YOUR GOAL: Repeat every entry exactly. Do not include the pictures.

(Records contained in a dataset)

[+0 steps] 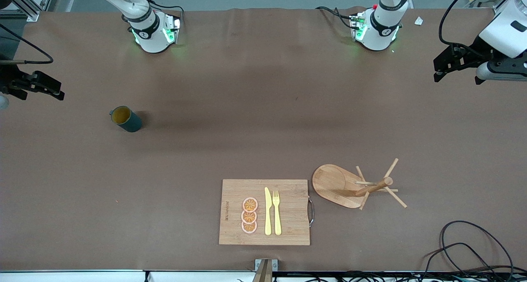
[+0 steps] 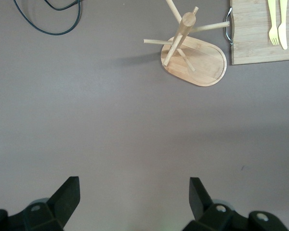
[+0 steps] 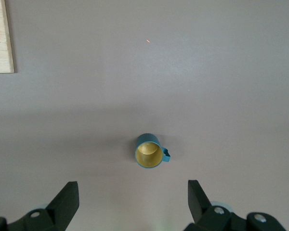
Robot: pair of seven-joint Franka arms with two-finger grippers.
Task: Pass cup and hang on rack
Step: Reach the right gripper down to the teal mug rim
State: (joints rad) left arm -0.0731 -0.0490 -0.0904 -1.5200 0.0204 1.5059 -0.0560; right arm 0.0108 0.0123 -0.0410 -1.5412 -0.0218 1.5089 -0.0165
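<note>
While both arms hang up in the air at the two ends of the table (image 1: 263, 109), nothing is held. Cup (image 1: 126, 119) stands upright on the brown table toward the right arm's end, farther from the front camera than the cutting board (image 1: 264, 212), well apart from it. Its long axis is vertical, mouth up, yellow inside showing; the small handle (image 3: 166, 155) sticks out sideways from the rim, toward the right arm's end of the table. Right gripper (image 1: 43, 88) hovers over the table edge at that end, fingers (image 3: 67, 199) spread wide apart, empty, cup in sight between them in the right wrist view but well apart. Left gripper (image 1: 444, 68) hovers over the table at the left arm's end, fingers (image 2: 67, 195) also wide apart, empty. Rack (image 1: 362, 186) stands on its oval base just beside the cutting board, on the side toward the left arm's end, post upright, thin pegs radiating out and angled upward. On the board lie three orange slices (image 1: 249, 215) in a row, a yellow knife (image 1: 268, 211) and a yellow fork (image 1: 276, 212) side by side, their long axes running toward and away from the front camera. Black cable (image 1: 473, 249) loops near the corner nearest the front camera at the left arm's end.
</note>
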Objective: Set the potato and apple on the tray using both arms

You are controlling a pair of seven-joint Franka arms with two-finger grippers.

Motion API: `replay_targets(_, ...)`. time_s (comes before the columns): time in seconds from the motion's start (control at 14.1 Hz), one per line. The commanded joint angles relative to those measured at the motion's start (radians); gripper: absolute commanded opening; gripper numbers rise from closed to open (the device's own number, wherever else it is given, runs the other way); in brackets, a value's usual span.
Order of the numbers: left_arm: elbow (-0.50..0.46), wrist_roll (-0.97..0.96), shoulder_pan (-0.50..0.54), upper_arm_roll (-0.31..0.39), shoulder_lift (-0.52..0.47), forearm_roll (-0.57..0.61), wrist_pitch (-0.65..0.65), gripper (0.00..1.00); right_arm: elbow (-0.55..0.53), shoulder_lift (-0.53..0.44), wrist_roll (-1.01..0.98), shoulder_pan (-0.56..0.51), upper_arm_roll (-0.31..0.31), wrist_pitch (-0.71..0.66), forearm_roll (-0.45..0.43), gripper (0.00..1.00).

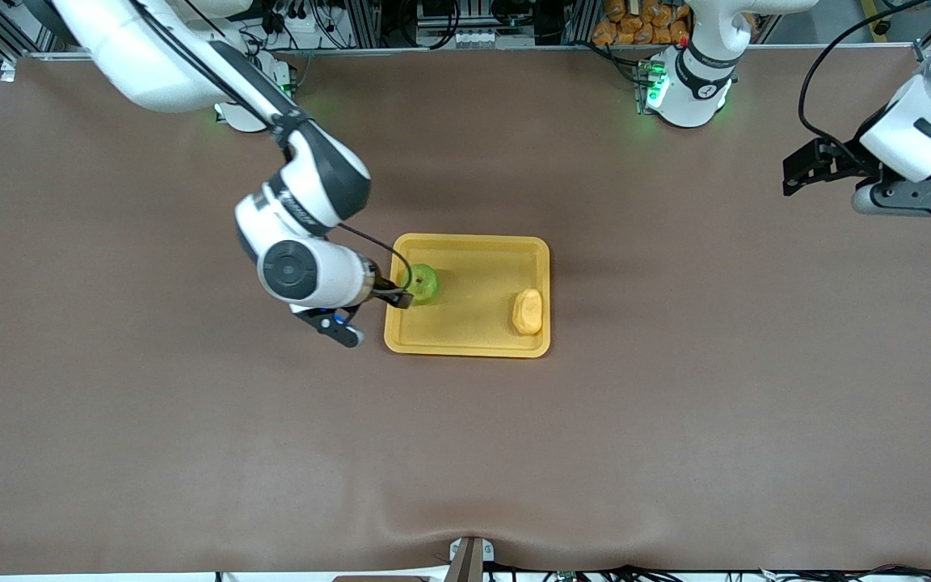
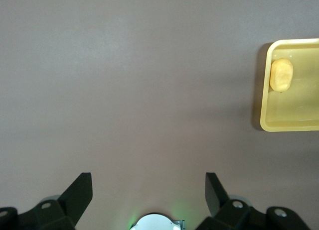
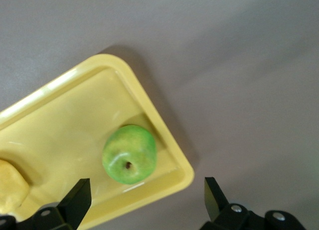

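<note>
The yellow-orange tray [image 1: 465,346] lies mid-table. The green apple [image 1: 422,284] sits in it at the right arm's end, stem pit up. The yellow-orange potato [image 1: 528,311] lies in it at the left arm's end. My right gripper [image 1: 372,315] is open and empty, low over the tray's rim beside the apple. Its wrist view shows the apple [image 3: 129,154], the tray rim [image 3: 167,140], an edge of the potato [image 3: 10,186] and the right gripper [image 3: 144,200]. My left gripper [image 1: 797,174] is open and empty, waiting over bare table at the left arm's end. Its wrist view shows the left gripper [image 2: 148,190], the tray [image 2: 264,90] and the potato [image 2: 281,74].
A brown mat [image 1: 465,453] covers the table. The arm bases [image 1: 688,89] with green lights stand along the table's top edge. A small clamp [image 1: 469,558] sits at the edge nearest the camera.
</note>
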Motion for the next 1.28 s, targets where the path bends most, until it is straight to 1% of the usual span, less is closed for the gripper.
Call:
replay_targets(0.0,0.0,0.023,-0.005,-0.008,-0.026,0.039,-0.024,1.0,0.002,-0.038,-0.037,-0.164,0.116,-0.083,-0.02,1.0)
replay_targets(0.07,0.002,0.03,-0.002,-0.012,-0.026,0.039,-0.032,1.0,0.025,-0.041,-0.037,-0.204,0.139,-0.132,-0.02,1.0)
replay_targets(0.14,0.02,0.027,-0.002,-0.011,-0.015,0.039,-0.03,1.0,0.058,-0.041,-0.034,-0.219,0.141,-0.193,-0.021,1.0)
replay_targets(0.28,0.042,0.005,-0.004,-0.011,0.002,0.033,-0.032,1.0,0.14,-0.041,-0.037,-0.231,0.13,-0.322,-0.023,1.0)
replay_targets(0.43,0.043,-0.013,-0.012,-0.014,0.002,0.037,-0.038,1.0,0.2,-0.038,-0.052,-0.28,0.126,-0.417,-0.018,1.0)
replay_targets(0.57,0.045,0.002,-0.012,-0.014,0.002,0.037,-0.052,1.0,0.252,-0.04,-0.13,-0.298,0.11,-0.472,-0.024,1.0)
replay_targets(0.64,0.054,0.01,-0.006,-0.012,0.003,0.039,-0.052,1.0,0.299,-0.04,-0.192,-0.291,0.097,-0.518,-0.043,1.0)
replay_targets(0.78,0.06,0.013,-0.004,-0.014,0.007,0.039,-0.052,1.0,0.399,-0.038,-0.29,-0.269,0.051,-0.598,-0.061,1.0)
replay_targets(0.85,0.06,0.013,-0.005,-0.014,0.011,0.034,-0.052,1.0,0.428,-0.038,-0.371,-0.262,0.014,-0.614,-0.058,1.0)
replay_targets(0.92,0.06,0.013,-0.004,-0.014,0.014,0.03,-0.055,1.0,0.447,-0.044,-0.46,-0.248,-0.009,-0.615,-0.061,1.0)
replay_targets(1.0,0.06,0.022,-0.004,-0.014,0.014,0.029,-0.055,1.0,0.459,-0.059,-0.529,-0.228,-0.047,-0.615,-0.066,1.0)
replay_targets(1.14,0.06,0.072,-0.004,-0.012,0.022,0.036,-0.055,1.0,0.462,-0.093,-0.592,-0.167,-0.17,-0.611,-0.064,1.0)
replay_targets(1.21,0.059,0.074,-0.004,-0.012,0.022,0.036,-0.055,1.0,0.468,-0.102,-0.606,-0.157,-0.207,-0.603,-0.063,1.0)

TASK RESPONSE:
[+0 steps] 
[+0 steps] 
[+0 steps] 
Robot: pair of seven-joint Franka arms with two-finger grippers.
Task: Pass cup and hang on rack
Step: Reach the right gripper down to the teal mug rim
State: (joints rad) left arm -0.0731 -0.0490 -0.0904 -1.5200 0.0204 1.5059 -0.0560; right arm 0.0108 0.0123 -0.0410 -1.5412 -0.0218 1.5089 -0.0165
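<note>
While both arms hang up in the air at the two ends of the table (image 1: 263, 109), nothing is held. Cup (image 1: 126, 119) stands upright on the brown table toward the right arm's end, farther from the front camera than the cutting board (image 1: 264, 212), well apart from it. Its long axis is vertical, mouth up, yellow inside showing; the small handle (image 3: 166, 155) sticks out sideways from the rim, toward the right arm's end of the table. Right gripper (image 1: 43, 88) hovers over the table edge at that end, fingers (image 3: 67, 199) spread wide apart, empty, cup in sight between them in the right wrist view but well apart. Left gripper (image 1: 444, 68) hovers over the table at the left arm's end, fingers (image 2: 67, 195) also wide apart, empty. Rack (image 1: 362, 186) stands on its oval base just beside the cutting board, on the side toward the left arm's end, post upright, thin pegs radiating out and angled upward. On the board lie three orange slices (image 1: 249, 215) in a row, a yellow knife (image 1: 268, 211) and a yellow fork (image 1: 276, 212) side by side, their long axes running toward and away from the front camera. Black cable (image 1: 473, 249) loops near the corner nearest the front camera at the left arm's end.
</note>
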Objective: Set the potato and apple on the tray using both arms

You are controlling a pair of seven-joint Franka arms with two-finger grippers.

Motion API: `replay_targets(_, ...)`. time_s (comes before the columns): time in seconds from the motion's start (control at 14.1 Hz), one per line. The commanded joint angles relative to those measured at the motion's start (radians); gripper: absolute commanded opening; gripper numbers rise from closed to open (the device's own number, wherever else it is given, runs the other way); in brackets, a value's usual span.
Order of the numbers: left_arm: elbow (-0.50..0.46), wrist_roll (-0.97..0.96), shoulder_pan (-0.50..0.54), upper_arm_roll (-0.31..0.39), shoulder_lift (-0.52..0.47), forearm_roll (-0.57..0.61), wrist_pitch (-0.65..0.65), gripper (0.00..1.00); right_arm: elbow (-0.55..0.53), shoulder_lift (-0.53..0.44), wrist_roll (-1.01..0.98), shoulder_pan (-0.56..0.51), upper_arm_roll (-0.31..0.31), wrist_pitch (-0.71..0.66), forearm_roll (-0.45..0.43), gripper (0.00..1.00).


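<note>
The yellow-orange tray [image 1: 465,346] lies mid-table. The green apple [image 1: 422,284] sits in it at the right arm's end, stem pit up. The yellow-orange potato [image 1: 528,311] lies in it at the left arm's end. My right gripper [image 1: 372,315] is open and empty, low over the tray's rim beside the apple. Its wrist view shows the apple [image 3: 129,154], the tray rim [image 3: 167,140], an edge of the potato [image 3: 10,186] and the right gripper [image 3: 144,200]. My left gripper [image 1: 797,174] is open and empty, waiting over bare table at the left arm's end. Its wrist view shows the left gripper [image 2: 148,190], the tray [image 2: 264,90] and the potato [image 2: 281,74].
A brown mat [image 1: 465,453] covers the table. The arm bases [image 1: 688,89] with green lights stand along the table's top edge. A small clamp [image 1: 469,558] sits at the edge nearest the camera.
</note>
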Motion for the next 1.28 s, targets where the path bends most, until it is straight to 1% of the usual span, less is closed for the gripper.
Call:
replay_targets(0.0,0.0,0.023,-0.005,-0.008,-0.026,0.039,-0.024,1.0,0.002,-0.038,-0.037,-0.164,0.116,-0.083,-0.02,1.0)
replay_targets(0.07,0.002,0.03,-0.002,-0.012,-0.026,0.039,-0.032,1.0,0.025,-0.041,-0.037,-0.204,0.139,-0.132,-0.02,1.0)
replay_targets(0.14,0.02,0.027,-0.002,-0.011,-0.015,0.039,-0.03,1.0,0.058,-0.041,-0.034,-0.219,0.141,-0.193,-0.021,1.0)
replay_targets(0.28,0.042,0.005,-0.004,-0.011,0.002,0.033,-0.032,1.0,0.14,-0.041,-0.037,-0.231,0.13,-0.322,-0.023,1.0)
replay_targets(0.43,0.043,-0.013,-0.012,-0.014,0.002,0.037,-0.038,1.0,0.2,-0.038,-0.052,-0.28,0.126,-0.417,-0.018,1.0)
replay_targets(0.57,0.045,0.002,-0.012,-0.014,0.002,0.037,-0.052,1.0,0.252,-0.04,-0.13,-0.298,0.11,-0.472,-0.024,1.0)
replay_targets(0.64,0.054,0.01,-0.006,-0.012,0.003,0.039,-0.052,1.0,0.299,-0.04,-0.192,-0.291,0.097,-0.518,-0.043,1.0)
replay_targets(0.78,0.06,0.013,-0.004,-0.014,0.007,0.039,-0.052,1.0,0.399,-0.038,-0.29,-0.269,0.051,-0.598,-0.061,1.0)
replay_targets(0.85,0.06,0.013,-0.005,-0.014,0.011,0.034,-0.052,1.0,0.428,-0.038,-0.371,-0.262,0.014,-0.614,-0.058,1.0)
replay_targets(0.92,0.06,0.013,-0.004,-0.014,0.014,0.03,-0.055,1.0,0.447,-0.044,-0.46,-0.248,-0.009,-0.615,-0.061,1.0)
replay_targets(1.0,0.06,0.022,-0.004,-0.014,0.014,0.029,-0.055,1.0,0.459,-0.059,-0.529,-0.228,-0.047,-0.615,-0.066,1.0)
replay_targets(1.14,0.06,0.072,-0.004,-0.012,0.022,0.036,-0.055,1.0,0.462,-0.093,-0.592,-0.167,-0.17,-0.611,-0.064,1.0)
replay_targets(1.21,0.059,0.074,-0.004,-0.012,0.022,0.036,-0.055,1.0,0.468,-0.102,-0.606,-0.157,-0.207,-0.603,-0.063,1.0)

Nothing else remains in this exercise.